Monday, June 22, 2015

Gallipoli by Alan Moorehead


From the time of the Crusades onwards, Western military interventions in the Near and Middle East have nearly all been disastrous; in the long run – just look at Iraq today – but usually in the short term too. The Gallipoli adventure of 1915, a disaster in every way, was dreamed up after Turkey sided with Germany in the Great War. Churchill’s cunning plan was to cut through the ghastly stalemate of the Western Front with a morale-boosting attack where Germany expected it least. The idea was to force open the straits between the Aegean and the Sea of Marmara, get to Constantinople, detach the Turks from the Germans, bolster the Russians and shorten the war by two years.
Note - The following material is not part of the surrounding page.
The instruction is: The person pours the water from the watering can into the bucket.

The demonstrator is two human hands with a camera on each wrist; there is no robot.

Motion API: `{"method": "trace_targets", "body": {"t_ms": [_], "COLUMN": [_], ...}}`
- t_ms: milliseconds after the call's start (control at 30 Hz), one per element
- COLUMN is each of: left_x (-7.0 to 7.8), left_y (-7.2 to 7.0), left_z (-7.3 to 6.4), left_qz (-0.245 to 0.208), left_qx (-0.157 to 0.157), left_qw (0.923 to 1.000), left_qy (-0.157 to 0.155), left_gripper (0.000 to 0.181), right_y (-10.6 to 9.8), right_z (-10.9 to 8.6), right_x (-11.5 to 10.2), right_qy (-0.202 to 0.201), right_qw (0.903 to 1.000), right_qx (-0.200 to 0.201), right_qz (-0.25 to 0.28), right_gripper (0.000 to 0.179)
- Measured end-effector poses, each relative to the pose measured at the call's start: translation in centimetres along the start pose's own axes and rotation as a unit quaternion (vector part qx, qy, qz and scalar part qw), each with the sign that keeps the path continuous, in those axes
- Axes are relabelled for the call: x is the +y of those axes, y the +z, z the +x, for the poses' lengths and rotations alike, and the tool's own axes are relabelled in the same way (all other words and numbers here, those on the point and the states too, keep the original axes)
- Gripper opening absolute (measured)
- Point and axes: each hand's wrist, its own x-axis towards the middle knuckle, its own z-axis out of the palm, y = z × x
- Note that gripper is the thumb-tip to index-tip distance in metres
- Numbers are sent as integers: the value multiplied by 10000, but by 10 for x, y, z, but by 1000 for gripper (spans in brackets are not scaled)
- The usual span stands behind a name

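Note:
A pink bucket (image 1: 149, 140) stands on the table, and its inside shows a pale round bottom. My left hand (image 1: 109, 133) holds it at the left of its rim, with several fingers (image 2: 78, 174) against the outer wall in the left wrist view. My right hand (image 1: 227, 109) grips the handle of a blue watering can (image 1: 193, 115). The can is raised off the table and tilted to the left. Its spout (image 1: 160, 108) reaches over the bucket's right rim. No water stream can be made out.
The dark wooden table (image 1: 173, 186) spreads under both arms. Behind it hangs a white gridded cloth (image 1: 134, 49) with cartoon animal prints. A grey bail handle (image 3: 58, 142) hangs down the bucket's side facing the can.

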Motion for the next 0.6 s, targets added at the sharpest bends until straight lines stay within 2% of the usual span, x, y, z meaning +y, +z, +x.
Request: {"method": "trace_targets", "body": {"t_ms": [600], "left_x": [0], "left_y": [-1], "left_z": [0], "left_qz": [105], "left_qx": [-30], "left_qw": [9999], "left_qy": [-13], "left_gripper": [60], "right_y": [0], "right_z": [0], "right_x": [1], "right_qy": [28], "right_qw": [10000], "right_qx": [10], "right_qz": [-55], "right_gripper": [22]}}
It has been suggested that had it been successful it might even have forestalled the Bolshevik Revolution. Wasn’t all that worth a gamble? In the end it failed miserably, with enormous losses on both sides, and the Allied forces evacuating the peninsula in December, leaving much of their matériel behind. Churchill’s reputation didn’t recover for twenty-odd years – ‘What about the Dardanelles?’ they used to shout at him whenever he got up in Parliament – though that may have been unfair: most of the government and the high command, including Kitchener, were initially behind him. Kitchener’s reputation ended up pretty battered too, though he was drowned before it became a problem. Gallipoli has become one of those military cock-ups – the Charge of the Light Brigade is another – that the British seem almost to revel in, even to gain strength from. As Peter Cook said in Beyond the Fringe, ‘we need a futile gesture at this stage. It will raise the whole tone of the war.’